Myanmar Water Project History

2005
If the original birth of a Rotary Myanmar project can be traced to a May 2005 decision by then-Newport-Irvine RC President Greg Arbues to encourage Myanmar Compassion Project with a substantive gift, the real "jet bottle" was attached to its underside when I again "chanced" to spend three minutes one-on-one with Carl-Wilhelm Stenhammar immediately after his inaugural address as RI President at the Chicago Centennial. His eyes lit up to learn that Rotary had just started a service outreach in Myanmar, and said Myanmar was one of the several countries he wanted Rotary back into. In that conversation, he strongly encouraged us to continue developing friendships and doing tangible service there.Three months preceding my June 2005 Stenhammar encounter, and encouraged at that year's Anaheim IA by PRIP Bhichai Rattakul, a volunteer team led by me deployed to video-document, in three of the most-damaged countries, the wake of the 12/26/04 Asian Tsunami disaster. The result was a stark documentary for Rotary called "Aftermath of a Tsunami," showing the destruction in peninsular Thailand (Phuket to Khao Lak), Sri Lanka (Batticaloa to Thampattai), and northern Sumatera, Indonesia (Banda Aceh and environs). After wrap of location shooting covering most of that month, two of us visited Yangon for a few days before returning home.

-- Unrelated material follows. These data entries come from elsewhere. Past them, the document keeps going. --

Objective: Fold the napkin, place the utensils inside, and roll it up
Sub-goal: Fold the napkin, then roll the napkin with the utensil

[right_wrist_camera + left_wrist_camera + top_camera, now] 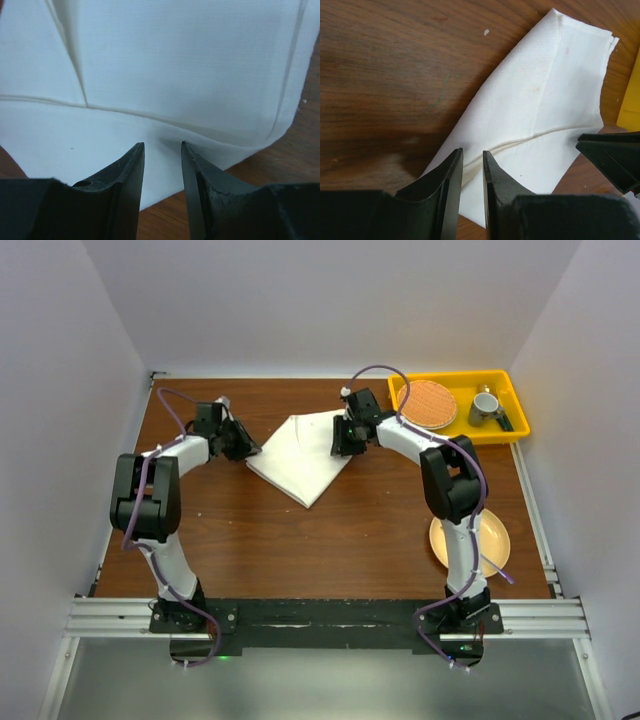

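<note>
- Mid-table toward the far side, the napkin (pixel 300 453) lies flat on the table (pixel 300 550), already folded over into a rough kite shape with one point aimed at the arms. You can see the doubled layers and hems in the left wrist view (pixel 545 100) and the right wrist view (pixel 175 65).
- So I'd say we're in the folding step, probably between folds or squaring it up. No rolling yet.
- Can't spot the fork in any view, so loading it looks like it's yet to come.
- Left gripper (pixel 240 443) sits at the napkin's left corner. Up close (pixel 472 156) its jaws are only a sliver apart, right over the hem. Doesn't look like it has cloth pinched, but it's tight.
- Right gripper (pixel 345 440) is at the far right edge. Its jaws (pixel 163 147) are a narrow gap apart, just above the cloth, holding nothing.
- Next move, my guess: each one needs to nip one edge layer cleanly and carry it across without dragging the whole stack.
- Off to the right: a yellow tray (pixel 470 378) with a plate (pixel 428 403) and a mug (pixel 486 406).
</note>
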`<state>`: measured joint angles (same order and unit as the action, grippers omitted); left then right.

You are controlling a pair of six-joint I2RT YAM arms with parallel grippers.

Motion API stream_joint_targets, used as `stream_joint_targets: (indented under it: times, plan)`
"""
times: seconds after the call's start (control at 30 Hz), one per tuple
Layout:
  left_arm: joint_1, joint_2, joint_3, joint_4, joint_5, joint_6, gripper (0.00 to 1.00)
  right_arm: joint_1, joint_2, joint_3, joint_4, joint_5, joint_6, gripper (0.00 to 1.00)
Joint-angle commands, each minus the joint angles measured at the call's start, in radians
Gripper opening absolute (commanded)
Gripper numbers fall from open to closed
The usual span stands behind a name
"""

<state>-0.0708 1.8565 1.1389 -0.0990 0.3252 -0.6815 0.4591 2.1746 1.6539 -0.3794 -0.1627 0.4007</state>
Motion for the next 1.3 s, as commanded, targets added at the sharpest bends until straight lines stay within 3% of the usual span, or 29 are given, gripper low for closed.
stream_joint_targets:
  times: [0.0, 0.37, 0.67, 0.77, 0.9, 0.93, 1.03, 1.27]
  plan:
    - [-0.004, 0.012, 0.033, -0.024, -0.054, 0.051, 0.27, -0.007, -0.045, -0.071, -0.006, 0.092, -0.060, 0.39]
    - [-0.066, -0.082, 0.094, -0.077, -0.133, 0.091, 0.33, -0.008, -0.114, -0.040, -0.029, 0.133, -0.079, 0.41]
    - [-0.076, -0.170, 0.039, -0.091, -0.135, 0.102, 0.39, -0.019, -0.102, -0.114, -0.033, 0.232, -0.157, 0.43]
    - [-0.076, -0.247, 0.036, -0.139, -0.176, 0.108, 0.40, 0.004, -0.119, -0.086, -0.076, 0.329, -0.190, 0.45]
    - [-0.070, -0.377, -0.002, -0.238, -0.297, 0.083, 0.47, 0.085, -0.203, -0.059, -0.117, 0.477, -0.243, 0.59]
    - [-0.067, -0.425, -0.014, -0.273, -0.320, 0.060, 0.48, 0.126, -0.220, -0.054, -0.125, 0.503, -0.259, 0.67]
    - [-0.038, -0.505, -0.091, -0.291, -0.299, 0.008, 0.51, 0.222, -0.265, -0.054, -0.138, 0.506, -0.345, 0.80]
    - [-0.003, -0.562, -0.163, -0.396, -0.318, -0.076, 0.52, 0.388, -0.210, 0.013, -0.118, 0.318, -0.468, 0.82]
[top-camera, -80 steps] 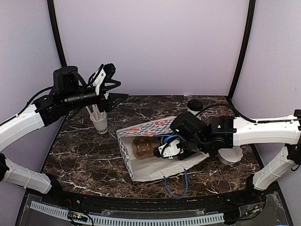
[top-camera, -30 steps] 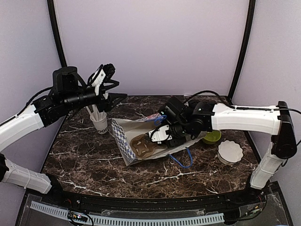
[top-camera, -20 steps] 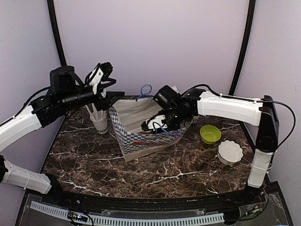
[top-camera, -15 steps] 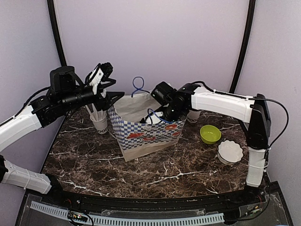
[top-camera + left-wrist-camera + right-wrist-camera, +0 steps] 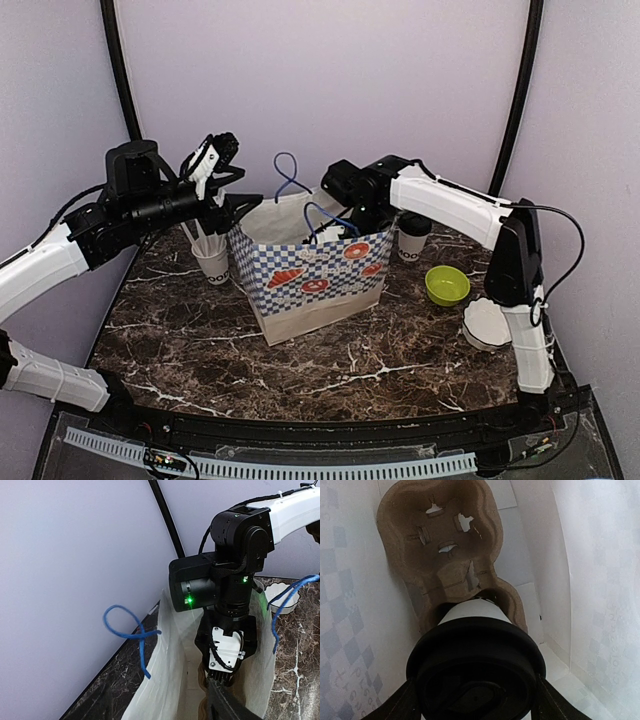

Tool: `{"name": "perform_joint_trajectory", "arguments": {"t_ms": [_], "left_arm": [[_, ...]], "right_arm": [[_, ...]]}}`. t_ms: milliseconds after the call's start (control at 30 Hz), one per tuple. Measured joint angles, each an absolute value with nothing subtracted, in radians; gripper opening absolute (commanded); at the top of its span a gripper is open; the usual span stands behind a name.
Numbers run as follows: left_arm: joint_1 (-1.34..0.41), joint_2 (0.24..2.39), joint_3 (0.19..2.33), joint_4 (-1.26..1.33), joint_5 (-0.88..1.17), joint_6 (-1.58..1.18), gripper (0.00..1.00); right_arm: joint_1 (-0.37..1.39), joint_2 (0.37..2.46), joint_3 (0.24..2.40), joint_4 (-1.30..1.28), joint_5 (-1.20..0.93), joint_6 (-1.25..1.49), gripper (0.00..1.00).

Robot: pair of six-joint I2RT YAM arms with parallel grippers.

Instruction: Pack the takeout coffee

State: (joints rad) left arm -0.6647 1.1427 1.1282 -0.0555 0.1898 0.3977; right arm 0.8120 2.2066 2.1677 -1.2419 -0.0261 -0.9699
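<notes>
The right arm (image 5: 450, 205) is arching up and over from the far right. Its wrist is bending so the right tool (image 5: 475, 702) is pointing straight down into the bag (image 5: 320, 270). The left arm (image 5: 60, 255) is hanging raised on the left, its left tool (image 5: 250, 187) sitting open and empty just beside the bag's rim.

The bag is paper, blue-and-white checks outside and plain white inside, with blue cord handles. It's standing upright on the dark marble tabletop (image 5: 200, 340).

The right tool is clamping a cup (image 5: 475, 630) that has a white paper wall and a round black lid, fingers (image 5: 407, 702) pressing either side up by the lid. The cup's base is sitting at the near pocket of a brown molded-pulp carrier (image 5: 445, 545) in the bag's bottom; can't tell if it's fully seated.

The second cup (image 5: 411, 238) is standing on the tabletop just behind the bag's right end.
</notes>
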Motion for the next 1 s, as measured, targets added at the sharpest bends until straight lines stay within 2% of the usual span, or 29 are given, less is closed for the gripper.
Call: {"name": "perform_joint_trajectory", "arguments": {"t_ms": [467,1000], "left_arm": [[-0.650,1.144,1.123,-0.054,0.240,0.389,0.66],[-0.650,1.153,1.111,-0.050,0.255,0.385,0.66]], "right_arm": [[0.873,2.037,1.921,-1.328,-0.038,-1.006,0.46],[0.831,2.057,1.932,-1.345,-0.108,-0.989,0.45]]}}
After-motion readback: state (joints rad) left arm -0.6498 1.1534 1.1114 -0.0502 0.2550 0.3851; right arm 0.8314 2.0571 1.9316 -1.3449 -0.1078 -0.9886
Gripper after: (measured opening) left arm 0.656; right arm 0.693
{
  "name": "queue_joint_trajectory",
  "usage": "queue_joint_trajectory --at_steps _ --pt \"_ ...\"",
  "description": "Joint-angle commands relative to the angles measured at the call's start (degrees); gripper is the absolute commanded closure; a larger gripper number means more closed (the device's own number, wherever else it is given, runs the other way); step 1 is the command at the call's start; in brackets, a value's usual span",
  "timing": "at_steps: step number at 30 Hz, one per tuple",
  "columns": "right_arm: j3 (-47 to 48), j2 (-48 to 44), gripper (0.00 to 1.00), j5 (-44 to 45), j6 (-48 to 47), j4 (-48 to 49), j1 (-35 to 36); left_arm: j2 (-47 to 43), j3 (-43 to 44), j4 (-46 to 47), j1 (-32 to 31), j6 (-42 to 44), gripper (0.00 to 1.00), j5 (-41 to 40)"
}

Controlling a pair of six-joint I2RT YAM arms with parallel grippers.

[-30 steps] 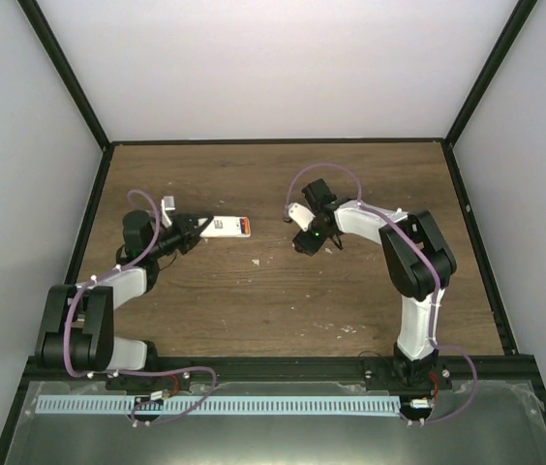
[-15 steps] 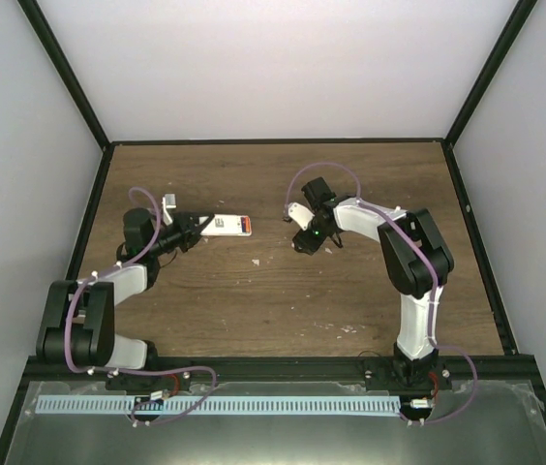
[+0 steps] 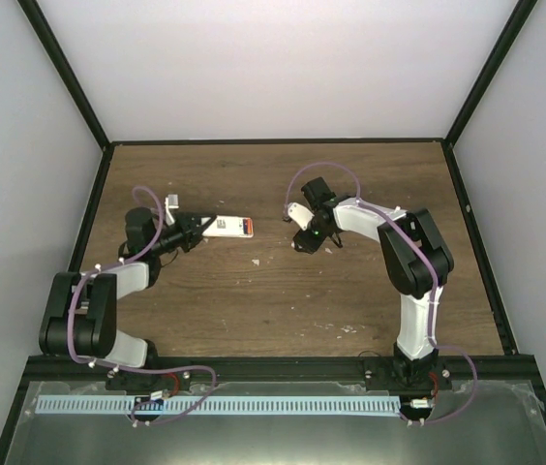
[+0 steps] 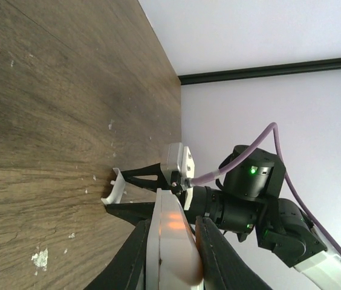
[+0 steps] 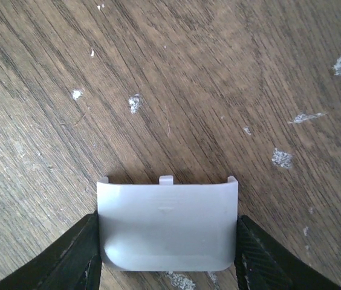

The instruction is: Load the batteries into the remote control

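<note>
– On the left half of the worktop [image 3: 273, 300], what does the left gripper [image 3: 194, 230] hold?

– It is closed on the remote control [image 3: 225, 227]. It clamps the left end of the white bar. The rest of the bar sticks out to the right.

– Does the remote touch the wood?

– This I cannot tell. In the left wrist view it stands on its long edge between the two black fingers [image 4: 128, 260], but its underside is hidden.

– And the batteries?

– At the right end of the remote there is an orange patch [image 3: 247, 227]. It may be the orange battery sitting in the remote, but it is too small in the view to be sure.

– Where is the right gripper [image 3: 304, 239]?

– It is to the right of the remote, near the middle of the worktop and apart from the remote. It points down at the wood and grips the white cover piece [image 5: 167, 223]. In the right wrist view one black finger [image 5: 77, 257] touches the left side of the cover, and the other finger touches the right side.

– How does the cover lie?

– It is low over the wood, with small tabs on the edge away from the gripper. Pale chips [image 5: 282, 158] mark the wood around it.
</note>
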Motion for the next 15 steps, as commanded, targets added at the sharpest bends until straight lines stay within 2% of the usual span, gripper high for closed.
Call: queue_joint_trajectory --at_steps 1,8,15 --pt "-0.78 -0.86 0.59 3.16 -0.64 -2.59 -0.10 0.72 1.73 1.80 0.31 0.46 1.00 1.98" --pt "-0.46 -7.54 0.61 -0.55 1.21 -2.46 0.62 1.94 2.65 -1.00 0.31 2.89 1.00 4.27" --pt "0.37 -13.16 0.62 -3.91 1.80 -4.52 4.87 3.18 4.47 -6.11 0.31 7.01 1.00 8.67"
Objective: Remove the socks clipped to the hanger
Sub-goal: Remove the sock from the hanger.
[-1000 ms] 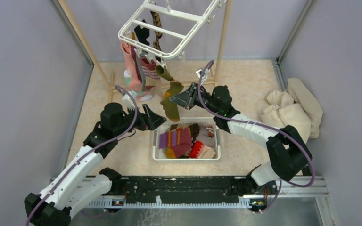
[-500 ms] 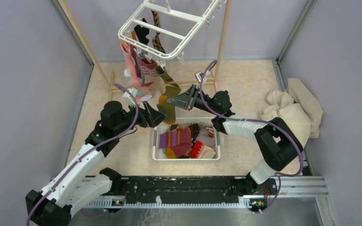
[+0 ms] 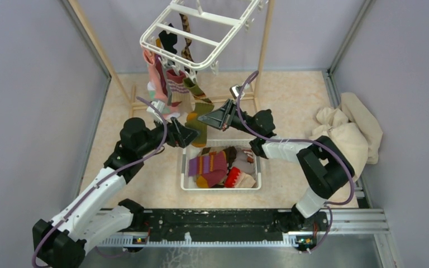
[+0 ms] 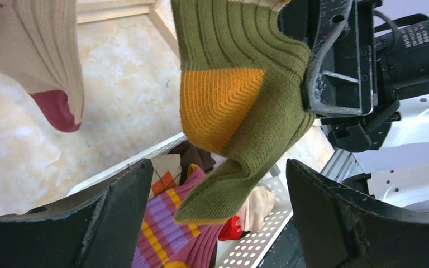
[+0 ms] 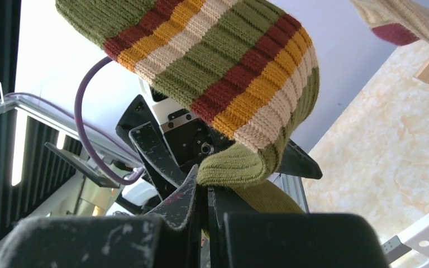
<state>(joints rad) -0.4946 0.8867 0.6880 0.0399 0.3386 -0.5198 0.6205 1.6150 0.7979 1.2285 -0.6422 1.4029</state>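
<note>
I'm pinching the soft, stretchy-looking olive-green ribbed sock [image 4: 240, 100] mid-leg in my clamped right gripper [image 5: 209, 192], holding the left gripper [image 4: 218, 206] spread wide at its foot

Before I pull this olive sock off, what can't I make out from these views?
- Clip holding the olive sock: top view, too small and tucked under the hanger rim; both wrist views cut it off at the top edge.
- How much cloth the right pincer grips: right wrist view, its own fingers cover the fold.
- Basket contents: left wrist view, the sock and the open left pincer hide most.
</note>
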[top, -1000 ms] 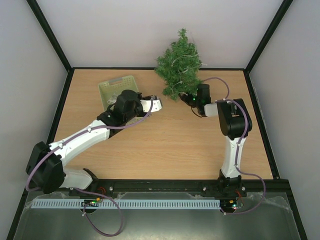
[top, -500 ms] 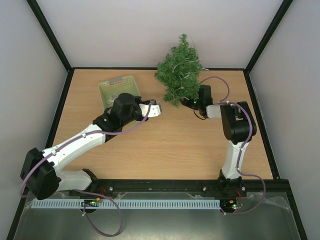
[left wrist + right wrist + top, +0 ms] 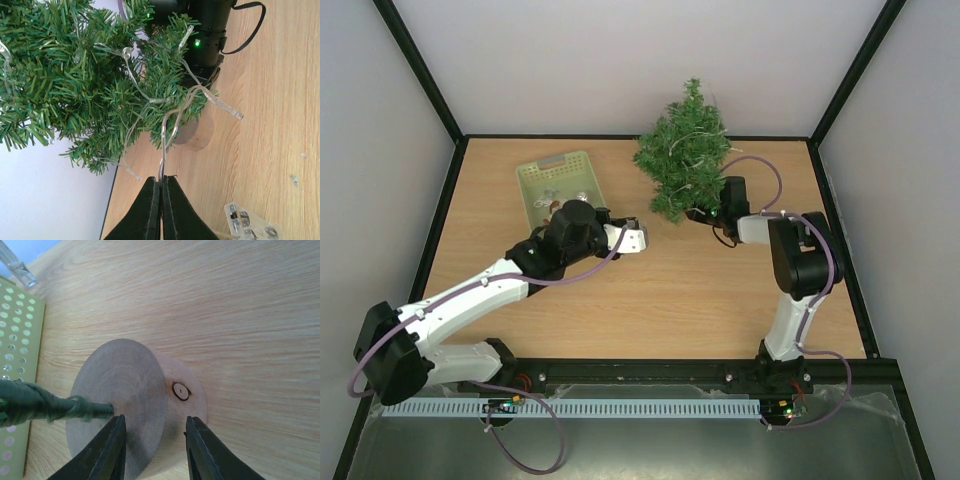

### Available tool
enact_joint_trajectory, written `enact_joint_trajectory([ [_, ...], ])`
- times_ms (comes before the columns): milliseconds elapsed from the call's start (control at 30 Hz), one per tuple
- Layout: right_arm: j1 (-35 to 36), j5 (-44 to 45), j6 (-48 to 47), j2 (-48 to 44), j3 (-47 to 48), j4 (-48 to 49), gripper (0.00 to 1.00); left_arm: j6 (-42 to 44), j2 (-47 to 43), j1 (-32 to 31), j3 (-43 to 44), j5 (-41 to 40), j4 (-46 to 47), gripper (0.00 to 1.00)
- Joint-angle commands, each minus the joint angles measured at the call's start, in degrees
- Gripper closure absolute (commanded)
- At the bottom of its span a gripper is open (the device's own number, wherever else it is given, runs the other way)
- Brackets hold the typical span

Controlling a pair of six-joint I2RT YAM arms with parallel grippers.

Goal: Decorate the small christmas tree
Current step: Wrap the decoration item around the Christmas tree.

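At the far side of the table (image 3: pixel 670 290), right of the pale green basket (image 3: pixel 533 178), sits the small christmas tree (image 3: pixel 685 155) on its wooden base (image 3: pixel 120 380). It looks light and bushy on top, so it would likely tip easily. The needle branches are soft and springy and give no firm hold. The stiff, flat base is the sound place to grip, and the right claw (image 3: pixel 156 421) has it, fingers narrowed on either side of the disc beside the thin trunk (image 3: pixel 45 407). The left claw (image 3: pixel 161 181) is pinched tight on the light string (image 3: pixel 163 135), a thin, limp, clear wire draped through the lower branches. It probably snags on needles and its small bulbs look fragile, so gentle pulls suit it.
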Motion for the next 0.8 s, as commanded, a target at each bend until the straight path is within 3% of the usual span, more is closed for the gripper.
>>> enact_joint_trajectory([
  [0, 0.31, 5.61, -4.65, 0.76, -4.36, -15.03, 0.7, -1.27, -2.32, -0.98, -0.89, -0.24, -0.84, 0.98],
  [767, 5.05, 3.51, -7.54, -1.97, -12.22, -13.45, 0.72, -1.7, -4.08, -3.85, -2.36, -2.5, -1.82, 0.98],
])
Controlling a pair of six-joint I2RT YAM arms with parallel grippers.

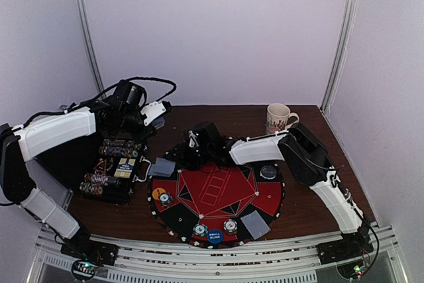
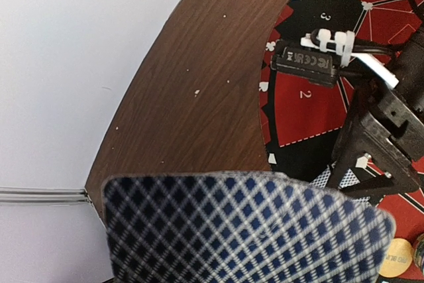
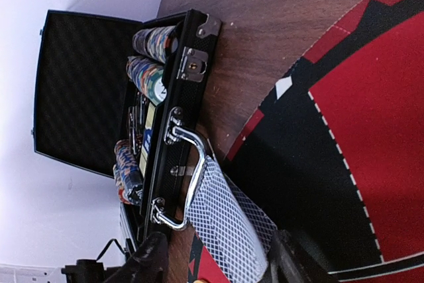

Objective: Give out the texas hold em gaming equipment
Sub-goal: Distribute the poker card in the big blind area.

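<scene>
My right gripper [image 3: 222, 266] is open low over the round red-and-black mat's [image 1: 218, 193] left edge. A small pile of playing cards [image 3: 228, 220] with checked backs lies between its dark fingers [image 3: 142, 260] and leans on the chrome handle of the case [image 3: 189, 157]. In the top view that pile of playing cards [image 1: 163, 166] is beside the right gripper [image 1: 191, 154]. My left gripper [image 1: 154, 113] hovers behind the case, shut on blue-checked playing cards [image 2: 245, 230] that hide its fingers. On the mat lie more cards [image 1: 255, 225], a blue button [image 1: 214, 235], an orange button [image 1: 159, 193], a dark button [image 1: 268, 171] and chips [image 1: 230, 225].
The open black case [image 1: 116, 167] holds rows of poker chips [image 3: 149, 74] at the table's left. A white patterned mug [image 1: 278, 118] stands at the back right. White walls close in the brown table [image 1: 232, 114] on three sides.
</scene>
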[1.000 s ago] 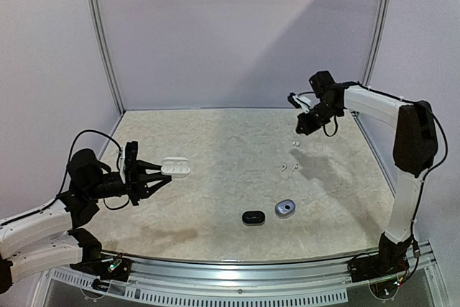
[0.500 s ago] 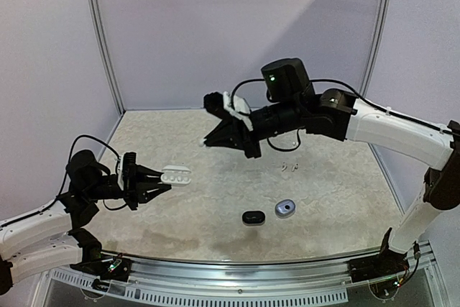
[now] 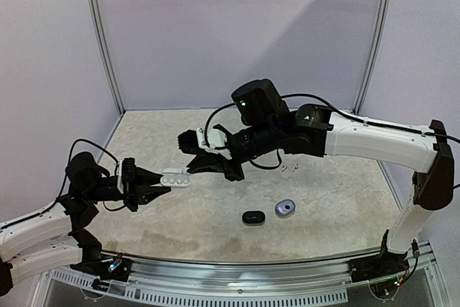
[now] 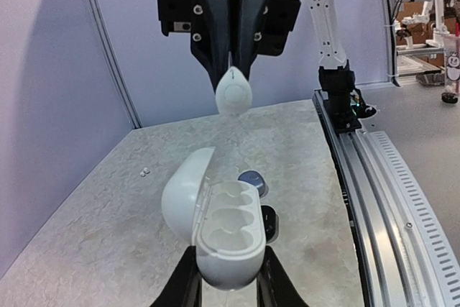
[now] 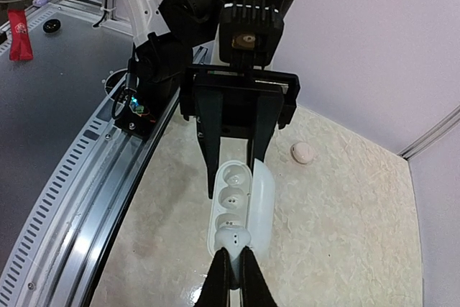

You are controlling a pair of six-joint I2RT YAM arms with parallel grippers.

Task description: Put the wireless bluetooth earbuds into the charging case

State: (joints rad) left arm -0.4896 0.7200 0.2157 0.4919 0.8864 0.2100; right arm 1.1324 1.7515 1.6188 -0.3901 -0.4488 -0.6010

Final production of the Tsunami video was expertly handled by 22-year-old Kelly Cassell, a film-school graduate and daughter of then-Newport-Balboa RC President Kim DeBroux.
Due to usual governmental secretiveness, we were unable to learn tsunami-casualty statistics there, but were informally advised Burma's own life losses numbered into the many thousands and produced uncounted orphaned children.
But while there, we "chanced" to meet Dr. S.V. Kamcindal, distinguished Professor Emeritus of the national medical college, former Director of Hospitals for the Myanmar National Health Department, and Founder of a private, locally incorporated Myanmar charity called Myanmar Compassion Project, Inc. We learned that he and his wife, a nurse, had established a "back pocket" personal outreach following their retirements in 2000 to provide health care for a handful of six needy private orphanages they knew.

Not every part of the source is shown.